◆ **Assignment**:
An exact copy of each record is required.

Extracted records
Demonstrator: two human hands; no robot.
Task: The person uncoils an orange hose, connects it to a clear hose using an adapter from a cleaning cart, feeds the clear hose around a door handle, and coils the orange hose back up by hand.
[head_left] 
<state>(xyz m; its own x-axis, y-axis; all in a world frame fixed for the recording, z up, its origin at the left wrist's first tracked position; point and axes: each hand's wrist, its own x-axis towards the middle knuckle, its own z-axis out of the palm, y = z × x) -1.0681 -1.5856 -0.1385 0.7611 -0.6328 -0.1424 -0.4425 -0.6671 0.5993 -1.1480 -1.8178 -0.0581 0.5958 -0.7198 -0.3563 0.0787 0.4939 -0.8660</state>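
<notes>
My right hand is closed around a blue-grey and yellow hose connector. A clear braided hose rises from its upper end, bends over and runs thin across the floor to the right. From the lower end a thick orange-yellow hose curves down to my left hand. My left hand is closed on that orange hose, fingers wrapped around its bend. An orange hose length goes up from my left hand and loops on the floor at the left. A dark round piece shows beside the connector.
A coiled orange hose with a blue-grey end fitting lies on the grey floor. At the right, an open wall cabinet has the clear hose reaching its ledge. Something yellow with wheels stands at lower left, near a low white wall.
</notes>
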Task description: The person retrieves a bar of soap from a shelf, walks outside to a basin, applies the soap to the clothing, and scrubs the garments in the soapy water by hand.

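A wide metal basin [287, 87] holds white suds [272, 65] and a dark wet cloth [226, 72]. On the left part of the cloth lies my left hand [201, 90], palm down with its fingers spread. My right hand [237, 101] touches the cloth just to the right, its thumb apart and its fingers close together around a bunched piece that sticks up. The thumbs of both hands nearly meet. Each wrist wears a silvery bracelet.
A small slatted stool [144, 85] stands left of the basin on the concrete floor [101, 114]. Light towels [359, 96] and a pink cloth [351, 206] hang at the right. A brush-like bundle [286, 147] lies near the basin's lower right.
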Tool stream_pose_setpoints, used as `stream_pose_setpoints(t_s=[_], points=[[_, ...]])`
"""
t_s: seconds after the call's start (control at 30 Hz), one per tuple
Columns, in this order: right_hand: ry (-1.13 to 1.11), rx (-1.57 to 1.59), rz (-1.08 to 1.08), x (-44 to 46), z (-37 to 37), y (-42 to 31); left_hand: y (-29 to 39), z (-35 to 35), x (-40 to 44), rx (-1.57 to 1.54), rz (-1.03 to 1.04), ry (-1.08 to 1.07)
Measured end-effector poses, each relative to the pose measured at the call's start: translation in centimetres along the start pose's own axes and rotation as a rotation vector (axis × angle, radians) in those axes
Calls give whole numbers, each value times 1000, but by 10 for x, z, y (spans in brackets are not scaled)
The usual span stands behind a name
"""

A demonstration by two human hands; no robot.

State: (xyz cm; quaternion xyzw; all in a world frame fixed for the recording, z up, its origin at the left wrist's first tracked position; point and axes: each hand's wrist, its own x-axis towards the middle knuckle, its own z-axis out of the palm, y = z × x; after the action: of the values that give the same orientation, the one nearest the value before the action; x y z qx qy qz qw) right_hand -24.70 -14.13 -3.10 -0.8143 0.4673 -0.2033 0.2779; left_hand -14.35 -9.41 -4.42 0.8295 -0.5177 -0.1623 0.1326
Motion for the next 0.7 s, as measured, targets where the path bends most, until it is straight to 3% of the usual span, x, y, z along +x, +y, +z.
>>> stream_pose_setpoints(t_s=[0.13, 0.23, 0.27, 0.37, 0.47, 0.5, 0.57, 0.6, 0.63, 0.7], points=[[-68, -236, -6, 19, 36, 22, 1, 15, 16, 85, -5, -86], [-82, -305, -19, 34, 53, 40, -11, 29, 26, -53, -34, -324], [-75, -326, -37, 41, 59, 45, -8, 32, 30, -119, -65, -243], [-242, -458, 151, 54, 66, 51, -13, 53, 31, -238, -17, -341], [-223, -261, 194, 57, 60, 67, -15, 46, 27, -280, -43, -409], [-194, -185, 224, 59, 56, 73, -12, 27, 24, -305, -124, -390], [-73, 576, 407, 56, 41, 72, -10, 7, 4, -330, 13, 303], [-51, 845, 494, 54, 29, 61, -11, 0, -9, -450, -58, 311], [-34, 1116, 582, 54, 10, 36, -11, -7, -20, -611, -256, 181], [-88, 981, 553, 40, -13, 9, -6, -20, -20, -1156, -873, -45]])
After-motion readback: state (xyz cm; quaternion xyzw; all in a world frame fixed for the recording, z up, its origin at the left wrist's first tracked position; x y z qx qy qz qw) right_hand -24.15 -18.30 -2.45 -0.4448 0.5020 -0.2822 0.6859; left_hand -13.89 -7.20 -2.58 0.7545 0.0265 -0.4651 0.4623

◆ **Answer box**:
Demonstrator: two human hands; no robot.
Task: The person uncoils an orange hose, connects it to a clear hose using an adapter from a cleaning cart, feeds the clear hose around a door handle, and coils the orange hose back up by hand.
[head_left] 
<state>(xyz m; its own x-axis, y-axis; all in a world frame fixed for the recording, z up, its origin at the left wrist's first tracked position; point and axes: each hand's wrist, its own x-axis towards the middle knuckle, its own z-axis out of the palm, y = z × x) -1.0681 -1.5856 -0.1385 0.7611 -0.6328 -0.1424 -0.4425 -0.6671 0.5993 -1.1480 -1.8178 -0.0581 0.5958 -0.7198 -0.3563 0.0787 0.4939 -0.8660</state>
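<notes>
My right hand is closed around a blue-grey and yellow hose connector. A clear braided hose rises from its upper end, bends over and runs thin across the floor to the right. From the lower end a thick orange-yellow hose curves down to my left hand. My left hand is closed on that orange hose, fingers wrapped around its bend. An orange hose length goes up from my left hand and loops on the floor at the left. A dark round piece shows beside the connector.
A coiled orange hose with a blue-grey end fitting lies on the grey floor. At the right, an open wall cabinet has the clear hose reaching its ledge. Something yellow with wheels stands at lower left, near a low white wall.
</notes>
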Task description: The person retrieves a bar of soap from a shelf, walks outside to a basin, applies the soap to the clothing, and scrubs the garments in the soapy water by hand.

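A wide metal basin [287, 87] holds white suds [272, 65] and a dark wet cloth [226, 72]. On the left part of the cloth lies my left hand [201, 90], palm down with its fingers spread. My right hand [237, 101] touches the cloth just to the right, its thumb apart and its fingers close together around a bunched piece that sticks up. The thumbs of both hands nearly meet. Each wrist wears a silvery bracelet.
A small slatted stool [144, 85] stands left of the basin on the concrete floor [101, 114]. Light towels [359, 96] and a pink cloth [351, 206] hang at the right. A brush-like bundle [286, 147] lies near the basin's lower right.
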Tool stream_pose_setpoints, used as `stream_pose_setpoints(t_s=[_], points=[[_, ...]])`
"""
t_s: seconds after the call's start (control at 30 Hz), one per tuple
Columns, in this order: right_hand: ry (-1.13 to 1.11), rx (-1.57 to 1.59), rz (-1.08 to 1.08), x (-44 to 46), z (-37 to 37), y (-42 to 31); left_hand: y (-29 to 39), z (-35 to 35), x (-40 to 44), rx (-1.57 to 1.54), rz (-1.03 to 1.04), ry (-1.08 to 1.07)
Measured end-effector poses, each relative to the pose measured at the call's start: translation in centimetres along the start pose's own axes and rotation as a rotation vector (axis × angle, radians) in those axes
Calls give whole numbers, each value times 1000, but by 10 for x, z, y (spans in brackets are not scaled)
The usual span stands behind a name
"""

A demonstration by two human hands; no robot.

State: (xyz cm; quaternion xyzw; all in a world frame fixed for the recording, z up, its origin at the left wrist's first tracked position; point and axes: each hand's wrist, its own x-axis towards the middle knuckle, its own z-axis out of the palm, y = z × x; after the action: of the values that give the same orientation, the one nearest the value before the action; x y z qx qy qz qw) right_hand -24.70 -14.13 -3.10 -0.8143 0.4673 -0.2033 0.2779; left_hand -14.35 -9.41 -4.42 0.8295 -0.5177 -0.1623 0.1326
Motion for the next 0.7 s, as measured, targets where the path bends most, until it is straight to 3% of the usual span, x, y, z along +x, +y, +z.
>>> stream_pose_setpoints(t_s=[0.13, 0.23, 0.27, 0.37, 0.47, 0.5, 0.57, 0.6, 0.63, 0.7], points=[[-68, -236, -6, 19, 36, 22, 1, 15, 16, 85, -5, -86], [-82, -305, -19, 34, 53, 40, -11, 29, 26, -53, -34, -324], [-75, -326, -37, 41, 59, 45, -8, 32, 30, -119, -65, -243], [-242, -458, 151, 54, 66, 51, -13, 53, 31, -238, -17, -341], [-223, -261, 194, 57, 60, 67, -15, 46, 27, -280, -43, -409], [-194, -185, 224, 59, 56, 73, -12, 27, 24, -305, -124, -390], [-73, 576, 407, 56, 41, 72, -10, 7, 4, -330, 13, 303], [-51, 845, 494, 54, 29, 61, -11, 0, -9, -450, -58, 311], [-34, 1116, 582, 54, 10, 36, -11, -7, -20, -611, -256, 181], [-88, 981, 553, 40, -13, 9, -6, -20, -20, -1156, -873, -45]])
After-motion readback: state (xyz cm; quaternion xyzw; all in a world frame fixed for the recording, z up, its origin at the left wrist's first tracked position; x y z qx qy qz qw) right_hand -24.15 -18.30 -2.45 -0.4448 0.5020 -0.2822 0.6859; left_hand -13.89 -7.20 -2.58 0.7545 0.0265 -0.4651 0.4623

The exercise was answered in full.